**Task item**
Output only the lines below from the one containing "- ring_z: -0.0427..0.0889" to the one containing "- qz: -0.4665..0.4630", exactly as written, both ends kept.

**Task material**
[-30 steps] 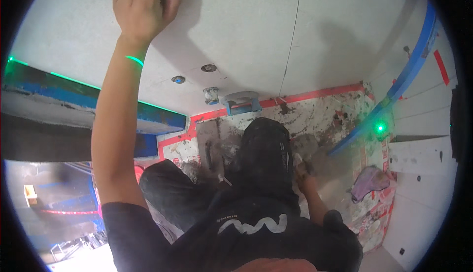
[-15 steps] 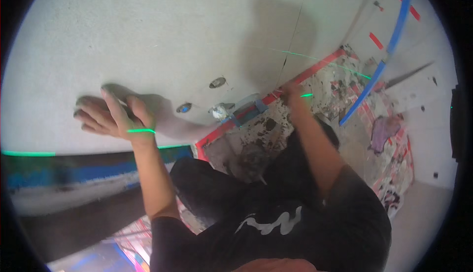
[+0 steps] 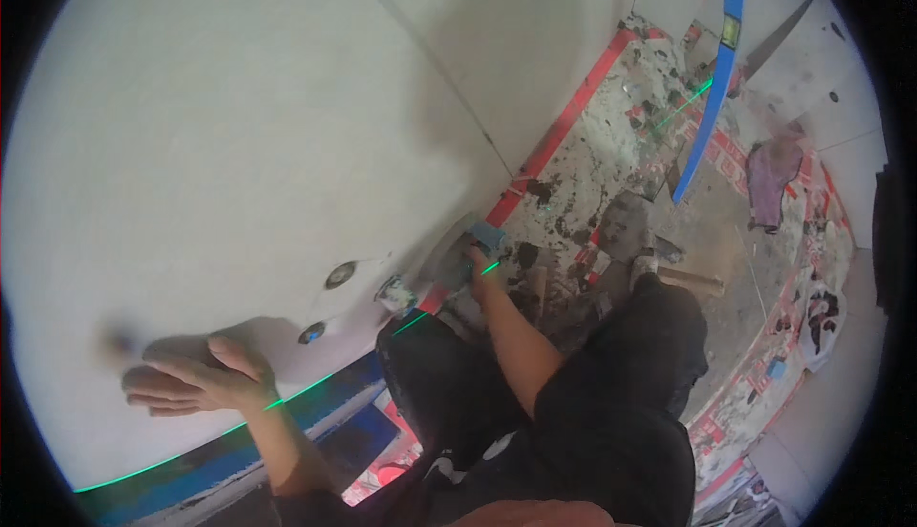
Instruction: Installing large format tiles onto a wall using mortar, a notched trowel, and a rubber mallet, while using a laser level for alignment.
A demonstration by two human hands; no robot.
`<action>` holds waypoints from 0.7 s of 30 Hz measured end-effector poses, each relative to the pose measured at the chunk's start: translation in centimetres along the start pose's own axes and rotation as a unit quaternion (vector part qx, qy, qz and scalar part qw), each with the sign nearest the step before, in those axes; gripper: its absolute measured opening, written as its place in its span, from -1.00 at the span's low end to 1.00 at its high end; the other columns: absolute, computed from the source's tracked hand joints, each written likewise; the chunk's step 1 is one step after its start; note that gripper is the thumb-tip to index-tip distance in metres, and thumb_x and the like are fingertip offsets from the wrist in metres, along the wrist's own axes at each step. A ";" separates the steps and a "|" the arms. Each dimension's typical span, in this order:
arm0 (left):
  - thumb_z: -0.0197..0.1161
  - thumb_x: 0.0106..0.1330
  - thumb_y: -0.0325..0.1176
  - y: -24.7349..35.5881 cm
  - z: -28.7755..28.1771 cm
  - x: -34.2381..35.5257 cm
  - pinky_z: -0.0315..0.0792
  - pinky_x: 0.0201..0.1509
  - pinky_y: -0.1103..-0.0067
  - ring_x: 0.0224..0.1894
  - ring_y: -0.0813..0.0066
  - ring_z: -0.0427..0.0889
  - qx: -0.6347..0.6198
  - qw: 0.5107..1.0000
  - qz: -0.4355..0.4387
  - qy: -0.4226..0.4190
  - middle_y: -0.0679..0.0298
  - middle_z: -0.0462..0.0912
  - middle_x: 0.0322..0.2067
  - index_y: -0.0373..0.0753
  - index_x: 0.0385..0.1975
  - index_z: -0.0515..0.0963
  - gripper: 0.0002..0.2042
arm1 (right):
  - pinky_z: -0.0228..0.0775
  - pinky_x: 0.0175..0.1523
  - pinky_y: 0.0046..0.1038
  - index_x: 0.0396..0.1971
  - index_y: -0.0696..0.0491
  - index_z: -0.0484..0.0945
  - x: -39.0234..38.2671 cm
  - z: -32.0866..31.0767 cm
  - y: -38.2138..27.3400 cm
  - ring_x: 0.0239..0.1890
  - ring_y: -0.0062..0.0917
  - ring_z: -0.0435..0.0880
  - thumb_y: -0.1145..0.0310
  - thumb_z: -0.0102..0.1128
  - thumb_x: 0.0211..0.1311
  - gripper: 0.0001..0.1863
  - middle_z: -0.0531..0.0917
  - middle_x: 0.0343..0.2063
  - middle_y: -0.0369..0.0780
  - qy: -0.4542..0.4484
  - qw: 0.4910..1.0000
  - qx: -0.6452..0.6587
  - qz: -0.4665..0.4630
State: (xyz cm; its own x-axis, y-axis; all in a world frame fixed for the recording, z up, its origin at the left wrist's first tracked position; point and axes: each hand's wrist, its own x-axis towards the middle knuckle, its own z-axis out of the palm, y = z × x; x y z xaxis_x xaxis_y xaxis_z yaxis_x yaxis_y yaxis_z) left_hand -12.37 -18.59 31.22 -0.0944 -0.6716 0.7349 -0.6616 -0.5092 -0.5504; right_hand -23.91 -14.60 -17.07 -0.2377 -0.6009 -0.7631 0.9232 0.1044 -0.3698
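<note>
My left hand (image 3: 205, 384) lies open against the pale wall (image 3: 239, 126), fingers stretched out beside its shadow, with a green laser line across the wrist. My right hand (image 3: 480, 264) is at the wall's base, fingers closed on a grey-and-blue tool (image 3: 454, 252) beside the red tape (image 3: 564, 126); its fingertips are partly hidden. Between the hands, the wall bears two recessed round fittings (image 3: 339, 275) and a protruding metal fitting (image 3: 395, 294). My bent legs in dark trousers (image 3: 650, 346) are below.
A long blue strip (image 3: 707, 126) stands diagonally at the right. A purple cloth (image 3: 769, 183), a grey lump (image 3: 626, 221) and debris lie on the marked protective floor sheet (image 3: 592, 155). A blue-edged dark ledge (image 3: 334, 398) runs along the lower left. A tiled surface (image 3: 841, 97) borders the right.
My left hand has come down the wall, fingers spreading sideways. My right hand has moved from beside my knee up to the grey-and-blue tool. The view has swung round.
</note>
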 end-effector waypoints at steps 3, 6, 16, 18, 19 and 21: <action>-0.14 0.53 0.15 5.4 -5.4 1.9 -0.44 0.52 -0.08 0.58 -0.25 -0.24 0.338 0.901 -0.006 -0.271 -0.18 -0.05 0.52 -0.25 0.51 0.12 -0.28 | 0.50 -0.11 -0.25 0.00 0.00 0.56 2.3 -0.8 0.0 -0.20 -0.35 0.62 0.22 0.34 0.16 -0.59 0.64 -0.19 -0.21 0.002 0.990 0.115 0.077; -0.18 0.53 0.13 5.0 -6.0 4.1 -0.45 0.53 -0.07 0.58 -0.24 -0.22 0.419 0.883 -0.041 -0.210 -0.18 -0.05 0.52 -0.23 0.52 0.12 -0.29 | 0.51 -0.18 -0.26 -0.08 0.07 0.58 -2.0 5.5 -1.2 -0.29 -0.37 0.61 0.32 0.28 0.17 -0.68 0.65 -0.28 -0.20 0.052 0.990 0.081 0.105; -0.24 0.54 0.10 9.2 -7.4 4.5 -0.45 0.53 -0.05 0.58 -0.23 -0.24 0.479 0.841 -0.050 -0.247 -0.22 -0.07 0.52 -0.30 0.52 0.08 -0.29 | 0.39 -0.04 -0.32 -0.07 -0.11 0.51 -3.4 5.6 -7.4 -0.21 -0.49 0.51 0.41 0.21 0.18 -0.71 0.53 -0.26 -0.33 0.100 0.992 0.027 0.075; -0.24 0.54 0.10 9.3 -7.9 4.9 -0.46 0.53 -0.06 0.58 -0.24 -0.23 0.489 0.831 -0.054 -0.258 -0.23 -0.07 0.52 -0.31 0.52 0.07 -0.29 | 0.40 -0.02 -0.31 -0.09 -0.12 0.50 -3.3 6.6 -7.2 -0.22 -0.50 0.50 0.40 0.20 0.20 -0.73 0.53 -0.26 -0.33 0.098 0.991 0.029 0.085; -0.24 0.54 0.10 9.0 -8.2 4.9 -0.46 0.53 -0.06 0.57 -0.25 -0.22 0.501 0.826 -0.056 -0.253 -0.22 -0.06 0.51 -0.31 0.51 0.08 -0.29 | 0.40 -0.01 -0.30 -0.10 -0.12 0.49 -3.5 6.6 -7.1 -0.23 -0.50 0.49 0.39 0.19 0.22 -0.75 0.53 -0.26 -0.33 0.102 0.990 0.028 0.093; -0.24 0.54 0.10 8.8 -8.5 5.1 -0.47 0.53 -0.06 0.57 -0.25 -0.20 0.511 0.820 -0.066 -0.248 -0.22 -0.06 0.51 -0.31 0.51 0.08 -0.29 | 0.40 0.00 -0.31 -0.12 -0.13 0.47 -1.5 5.4 -5.2 -0.23 -0.52 0.49 0.37 0.19 0.24 -0.78 0.52 -0.27 -0.34 0.070 0.996 0.010 0.055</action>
State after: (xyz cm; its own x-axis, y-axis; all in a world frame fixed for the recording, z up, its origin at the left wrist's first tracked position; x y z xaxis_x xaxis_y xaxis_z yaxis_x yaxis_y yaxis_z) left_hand -25.01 -21.95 33.48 0.4105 -0.5812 0.7026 0.3514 -0.6102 -0.7101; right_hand -26.71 -18.51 -11.11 -0.1728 -0.4703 -0.8654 0.9517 0.1467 -0.2697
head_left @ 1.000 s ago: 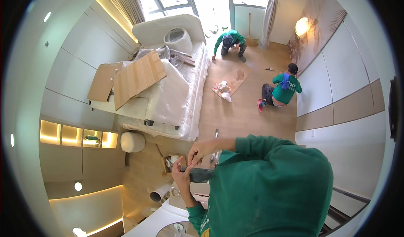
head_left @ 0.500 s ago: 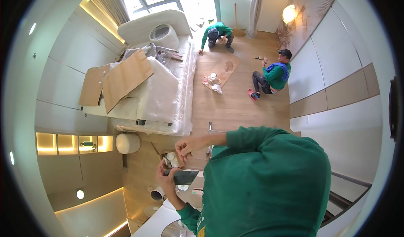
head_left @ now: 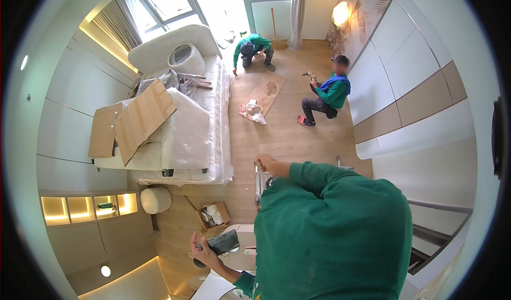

**Response area**
  - ring_z: -0.0427..0.0889
  - qx: -0.6347..0.6198
  - qw: 0.5107..1.0000
  - qz: -0.4355..0.4387
  - qy: -0.4226..0.4190
  - middle_y: -0.0679..0.0298
  - middle_z: -0.0462..0.0912
  - middle_x: 0.0322..0.2067
  - index_y: -0.0373..0.0753
  - index_x: 0.0385..0.1975
  - index_z: -0.0515..0.0963
  - gripper: 0.0002..0.2042
arm1 (right):
  - pinky_z: -0.0228..0.0775
  - pinky_x: 0.0175..0.1523
  - pinky_y: 0.0046..0.1038
  - index_x: 0.0396..0.1971
  - index_y: -0.0696..0.0491
  - index_z: -0.0484..0.0945
  - x: -39.0234..38.2671 cm
  - z: -32.0866..31.0767 cm
  - y: -38.2138..27.3400 cm
  - ring_x: 0.0239..0.1890
  - ring_y: -0.0062..0.0917
  - ring_z: -0.0435..0.0880
  - thumb_y: -0.1145..0.0310
  - thumb_z: -0.0102..0.1128
  - thumb_x: 0.0211..0.1311
  - gripper: 0.0001..0.1863
  - middle_z: -0.0531..0.0917
  - middle_x: 0.0343..0.2063
  - middle_y: -0.0369..0.0780
  - qy: -0.4542..0.4484
  - qw: 0.4910..1.0000
  - qx: -0.6452..0.6587
  - qz: -0.4665..0.4630

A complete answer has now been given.